The Court may consider "information that is properly subject to judicial notice" when ruling on a motion to dismiss. Williamson v. Curran, 714 F.3d 432, 436 (7th Cir. 2013). The Court may also consider information in the public record. See Geinosky v. City of Chicago, 675 F.3d 743, 745 (7th Cir. 2012).
Discussion
1. FDCPA Claim
The Ohs allege that Ocwen violated several sections of the FDCPA. Ocwen responds that the Ohs fail to state a claim under the FDCPA because the Ohs have not alleged any facts to support their assertion that Ocwen is a "debt collector." Under the FDCPA, the term "debt collector" is defined as "any person who ... regularly collects or attempts to collect, directly or indirectly, debts owed or due or asserted to be owed or due another[.]" Schlosser v. Fairbanks Capital Corp., 323 F.3d 534, 536 (7th Cir. 2003) (citing 15 U.S.C. § 1692a(6)). This definition does not include "debt which was not in default at the time it was obtained by such person." 15 U.S.C. § 1692a(6)(F); see also Bailey v. Security Nat'l Servicing Corp., 154 F.3d 384, 387 (7th Cir. 1998) ("The plain language of [the FDCPA] tells us that an individual is not a 'debt collector' subject to the Act if the debt he seeks to collect was not in default at the time he purchased ... it.") (citing § 1692a(6)). However, the Seventh Circuit has held that a party acquiring a debt not in default is a "debt collector" if at the time of acquisition it "attempt[s] to collect on [the] debt that it assert[s] to be in default." Schlosser, 323 F.3d at 539.

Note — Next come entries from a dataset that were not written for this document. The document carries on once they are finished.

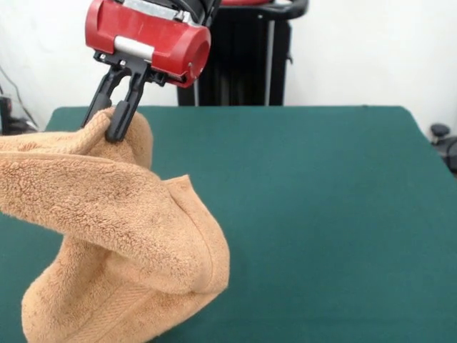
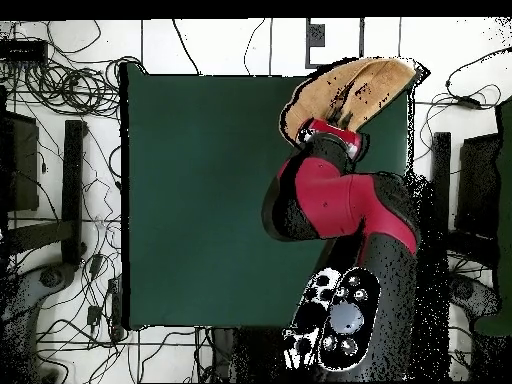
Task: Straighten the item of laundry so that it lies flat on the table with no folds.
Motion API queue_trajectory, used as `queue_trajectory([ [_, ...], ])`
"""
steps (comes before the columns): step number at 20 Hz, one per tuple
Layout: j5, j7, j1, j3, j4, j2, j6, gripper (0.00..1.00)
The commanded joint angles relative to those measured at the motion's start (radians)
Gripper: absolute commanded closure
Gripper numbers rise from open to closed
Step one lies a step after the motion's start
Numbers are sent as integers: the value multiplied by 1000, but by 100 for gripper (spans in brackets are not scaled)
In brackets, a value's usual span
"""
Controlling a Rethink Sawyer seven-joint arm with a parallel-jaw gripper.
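The item of laundry [image 1: 121, 229], a light orange-tan terry towel, hangs lifted and twisted at the left of the front view, with its lower part bunched near the front edge of the dark green table [image 1: 321, 214]. My gripper [image 1: 103, 123] is shut on the towel's top edge, black fingers [image 1: 120, 123] pinching the cloth. In the overhead view the towel [image 2: 345, 95] shows at the table's far right corner, partly hidden by my red arm, and the table [image 2: 200, 200] spreads to the left. The gripper's tips are hidden there.
My red and black arm [image 2: 340, 200] covers the right part of the table in the overhead view. Cables [image 2: 60, 90] and black stands [image 2: 72, 180] lie on the floor around the table. The pedestal [image 1: 243, 57] stands behind the table's far edge.
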Motion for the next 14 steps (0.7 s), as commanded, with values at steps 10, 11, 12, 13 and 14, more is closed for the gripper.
queue_trajectory([
  [10,75,85,181,-162,138,153,-249,100],
  [11,77,83,180,-157,139,158,-257,100],
  [12,91,85,190,-168,143,173,-271,100],
  [13,101,90,191,-167,146,180,-277,100],
  [14,116,93,197,-176,149,193,-286,100],
])
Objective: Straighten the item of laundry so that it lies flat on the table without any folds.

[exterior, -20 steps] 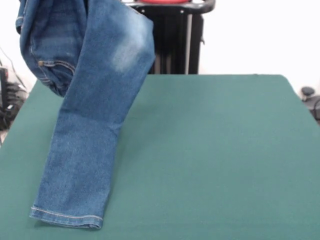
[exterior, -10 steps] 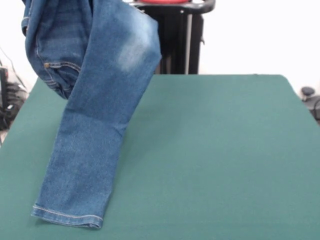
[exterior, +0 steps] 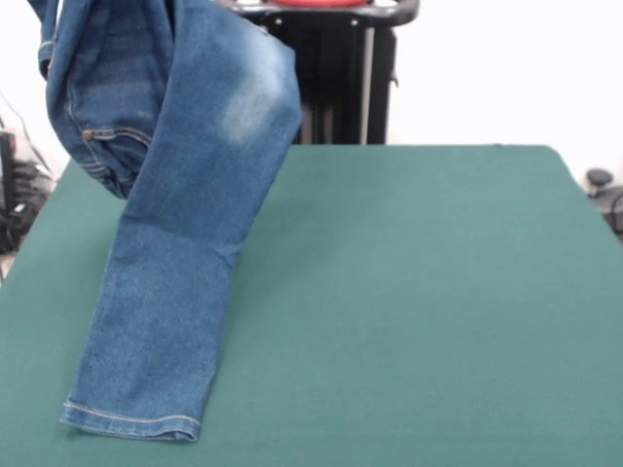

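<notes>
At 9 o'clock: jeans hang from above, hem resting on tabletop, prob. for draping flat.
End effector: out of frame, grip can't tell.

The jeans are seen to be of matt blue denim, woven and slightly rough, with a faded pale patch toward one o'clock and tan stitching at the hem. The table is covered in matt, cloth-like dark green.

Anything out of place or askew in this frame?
Yes: the jeans are not flat. Most of them hang in the air from above the picture's top, bunched at the upper left, and only one hemmed leg end lies on the table.
</notes>
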You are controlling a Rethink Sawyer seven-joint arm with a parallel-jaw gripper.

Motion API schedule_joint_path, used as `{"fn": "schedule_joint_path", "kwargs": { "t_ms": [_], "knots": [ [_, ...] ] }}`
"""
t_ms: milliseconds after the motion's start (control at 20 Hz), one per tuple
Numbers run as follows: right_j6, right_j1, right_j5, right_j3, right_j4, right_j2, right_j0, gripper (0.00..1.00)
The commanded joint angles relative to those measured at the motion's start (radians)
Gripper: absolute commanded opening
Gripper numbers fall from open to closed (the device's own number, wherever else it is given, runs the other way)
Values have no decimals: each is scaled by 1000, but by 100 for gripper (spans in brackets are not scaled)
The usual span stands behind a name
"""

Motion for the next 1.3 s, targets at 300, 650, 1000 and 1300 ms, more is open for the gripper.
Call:
{"fn": "schedule_joint_path", "kwargs": {
  "t_ms": [300, 650, 1000, 1300],
  "knots": [
    [436, -9, 37, 189, -185, 210, -130, 100],
    [366, 19, 119, 270, -127, 326, -229, 100],
    [276, 22, 183, 323, -50, 346, -271, 100],
    [171, 206, 303, 260, 29, 435, -332, 100]
  ]
}}
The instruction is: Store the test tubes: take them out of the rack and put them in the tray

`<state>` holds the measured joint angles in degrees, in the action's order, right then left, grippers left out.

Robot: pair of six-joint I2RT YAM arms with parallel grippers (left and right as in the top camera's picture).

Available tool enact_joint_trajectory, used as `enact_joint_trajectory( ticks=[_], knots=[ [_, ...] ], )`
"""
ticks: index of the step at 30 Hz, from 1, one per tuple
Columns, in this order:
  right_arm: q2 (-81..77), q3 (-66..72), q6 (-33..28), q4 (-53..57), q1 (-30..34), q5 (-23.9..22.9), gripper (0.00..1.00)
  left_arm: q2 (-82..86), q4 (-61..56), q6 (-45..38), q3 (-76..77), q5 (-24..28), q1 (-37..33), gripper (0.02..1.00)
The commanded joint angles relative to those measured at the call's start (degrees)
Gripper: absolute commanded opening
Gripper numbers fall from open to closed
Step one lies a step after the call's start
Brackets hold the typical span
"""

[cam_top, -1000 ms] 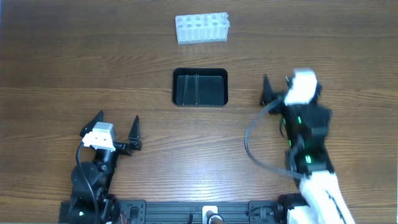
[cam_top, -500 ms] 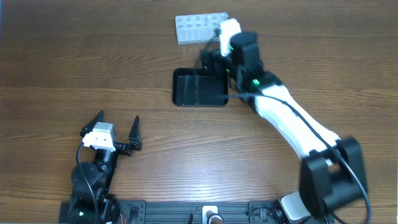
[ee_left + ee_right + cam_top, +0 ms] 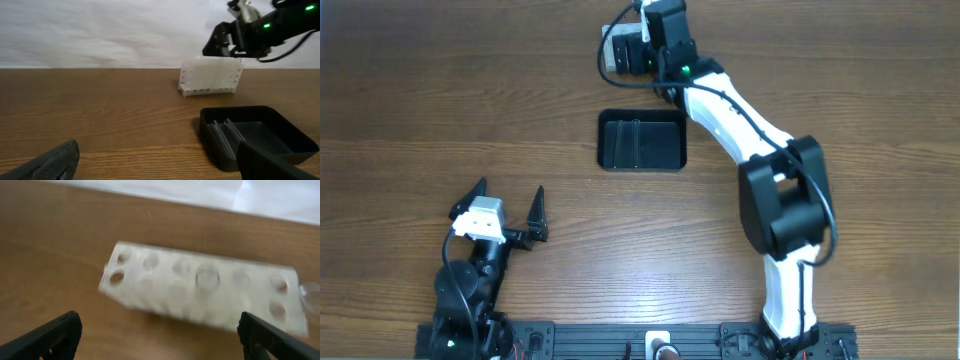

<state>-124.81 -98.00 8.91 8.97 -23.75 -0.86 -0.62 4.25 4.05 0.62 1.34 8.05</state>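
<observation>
Test tubes (image 3: 635, 140) lie side by side on the floor of the black tray (image 3: 642, 167). The tray sits on the desk (image 3: 420, 80), on the near side of the right end effector (image 3: 160, 337) and well below it. Lying flat there, the tubes cannot roll away, which is the point of storing them this way.

The right end effector hangs directly over the white rack (image 3: 200, 292) with its fingers spread wide, one beyond each end of the rack and neither touching it. That wide stance suits a descent onto a tube from above. One well near the middle of the rack shows a brighter ring that may be a tube's mouth, but I cannot say for sure. The other wells look vacant.

The left end effector (image 3: 510, 200) rests low near its own base, well apart from tray and rack alike. Its fingers are also spread wide and hold nothing, so it appears parked out of the other arm's way. Tray and rack both lie ahead of it, the tray nearer and the rack beyond.

My judgement is that the task is well along, and the next step is picking any tube left in the rack.
</observation>
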Motion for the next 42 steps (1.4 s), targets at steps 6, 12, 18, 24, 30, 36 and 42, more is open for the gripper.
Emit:
enact_joint_trajectory(
  ticks=[6, 12, 18, 24, 30, 36, 42],
  knots=[
    [-7.7, -9.1, -0.9, -0.9, -0.9, -7.1, 0.921, 0.5, 0.1, -0.6, -0.3, 0.7, -0.3, 1.000],
    [-7.8, -9.1, -1.3, -0.2, -0.9, -10.2, 0.759, 0.5, 0.1, -0.6, -0.3, 0.7, -0.3, 1.000],
    [-7.8, -9.1, -1.7, 0.3, -1.2, -11.3, 0.656, 0.5, 0.1, -0.6, -0.3, 0.7, -0.3, 1.000],
    [-7.8, -9.1, -1.7, 0.7, -1.2, -11.3, 0.500, 0.5, 0.1, -0.6, -0.3, 0.7, -0.3, 1.000],
    [-7.8, -9.1, -2.2, 0.8, -1.2, -11.3, 0.415, 0.5, 0.1, -0.6, -0.3, 0.7, -0.3, 1.000],
    [-7.8, -9.1, -2.2, 1.1, -1.2, -12.7, 0.323, 0.5, 0.1, -0.6, -0.3, 0.7, -0.3, 1.000],
    [-7.8, -9.1, -2.3, 1.1, -1.2, -12.8, 0.264, 0.5, 0.1, -0.6, -0.3, 0.7, -0.3, 0.998]
  ],
)
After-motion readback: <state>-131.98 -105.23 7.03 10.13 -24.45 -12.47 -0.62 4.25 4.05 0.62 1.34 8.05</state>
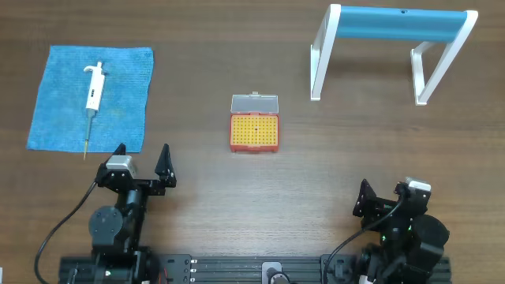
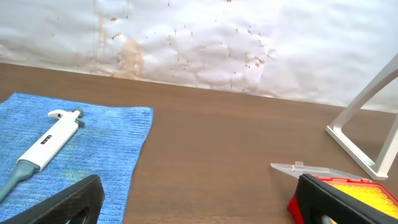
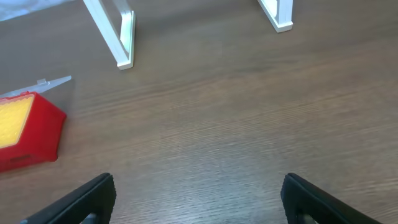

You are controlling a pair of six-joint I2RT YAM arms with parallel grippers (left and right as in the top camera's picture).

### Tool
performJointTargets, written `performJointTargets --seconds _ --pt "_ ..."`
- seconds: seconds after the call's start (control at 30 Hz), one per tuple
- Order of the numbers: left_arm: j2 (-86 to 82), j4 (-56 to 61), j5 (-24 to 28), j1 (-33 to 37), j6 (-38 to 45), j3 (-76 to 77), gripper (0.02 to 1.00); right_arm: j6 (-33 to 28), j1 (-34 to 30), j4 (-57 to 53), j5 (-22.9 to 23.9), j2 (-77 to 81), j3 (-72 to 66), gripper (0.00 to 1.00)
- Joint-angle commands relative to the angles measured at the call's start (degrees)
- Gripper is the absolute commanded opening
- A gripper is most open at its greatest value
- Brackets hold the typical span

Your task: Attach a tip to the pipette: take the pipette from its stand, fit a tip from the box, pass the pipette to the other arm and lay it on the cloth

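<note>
One pipette (image 1: 94,88) lies on one blue cloth (image 1: 130,75), thin end reaching past the cloth's near edge, near the left gripper (image 1: 143,151) at about its 11 o'clock, with a strip of tabletop (image 1: 260,205) and the cloth's edge between them. There are two grippers, left and right (image 1: 386,192), both spread wide and holding nothing. One red tip box (image 1: 255,132), lid open, sits at the left gripper's 2 o'clock, and one stand (image 1: 394,24) is well apart at the right gripper's 12 o'clock.
</note>
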Motion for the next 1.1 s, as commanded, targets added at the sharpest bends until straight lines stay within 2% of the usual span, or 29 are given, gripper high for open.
performJointTargets --seconds 0.03,0.27,0.33,0.4,0.47,0.53,0.73,0.9,0.97,1.1 --pt "-0.6 0.3 0.7 -0.2 1.1 -0.5 0.996 0.4 -0.4 0.2 0.5 -0.5 -0.4 0.858" --pt "-0.6 0.3 0.7 -0.2 1.1 -0.5 0.996 0.4 -0.4 0.2 0.5 -0.5 -0.4 0.858" --pt "-0.6 0.3 0.7 -0.2 1.1 -0.5 0.996 -2.4 -0.4 0.2 3.1 -0.6 -0.4 0.858" --pt "-0.6 0.3 0.7 -0.2 1.1 -0.5 0.996 -2.3 -0.3 1.4 1.5 -0.6 -0.6 0.858" --pt "-0.6 0.3 0.7 -0.2 1.1 -0.5 0.996 -2.4 0.8 6.6 -1.0 -0.6 -2.3 0.858" --pt "-0.6 0.3 0.7 -0.2 1.1 -0.5 0.996 -2.4 4.8 18.2 -2.2 -0.6 -6.7 0.858" --pt "-0.6 0.3 0.7 -0.2 1.1 -0.5 0.996 -5.4 16.5 51.7 -2.1 -0.6 -22.0 0.855" --pt "-0.6 0.3 0.7 -0.2 1.1 -0.5 0.996 -12.6 18.7 53.9 -0.8 -0.6 -22.0 0.858" --pt "-0.6 0.3 0.7 -0.2 1.1 -0.5 0.993 -16.3 19.1 51.2 0.3 -0.6 -22.0 0.858" --pt "-0.6 0.3 0.7 -0.2 1.1 -0.5 0.993 -16.3 19.7 49.8 11.2 -0.5 -22.0 0.858"
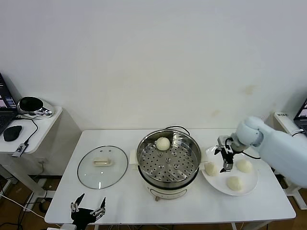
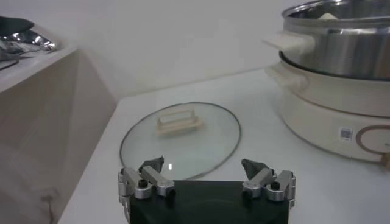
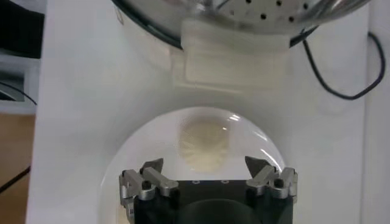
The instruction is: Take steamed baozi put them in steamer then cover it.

Here, the Ohs argue that Ocwen is a "debt collector" because at the time of acquisition Ocwen treated the Mortgage Loan as if it was in default. (Compl. at ¶¶ 30, 165). To support their position, the Ohs point to the fact that Ocwen opened an escrow account shortly after acquiring the Mortgage Loan and argue that it is "plausible [to infer] that Ocwen imposed the escrow because the loan was in default at the time it acquired it." (Pls.' Resp. at 13-14). The Ohs' argument is unpersuasive because the Complaint includes factual allegations that undermine the Ohs' position. See Bogie v. Rosenberg, 705 F.3d 603, 609 (7th Cir. 2013) ("In considering a motion to dismiss under Rule 12(b)(6), district courts are free to consider any facts set forth in the complaint that undermine the plaintiff's claim.") (citation and internal quotation marks omitted). Specifically, the Ohs allege that the escrow account was opened to hold the money to cover the Ohs' real estate taxes and insurance for the subject property and that Ocwen did not deem the Mortgage Loan to be in default until the Ohs declined to make the additional payments to fund the escrow account. (See Compl. at ¶¶ 30-35). This allegation undermines the plausibility of the Ohs' argument. Accordingly, the Ohs have failed to allege facts that would allow the court to plausibly infer that Ocwen was a "debt collector" under the FDCPA.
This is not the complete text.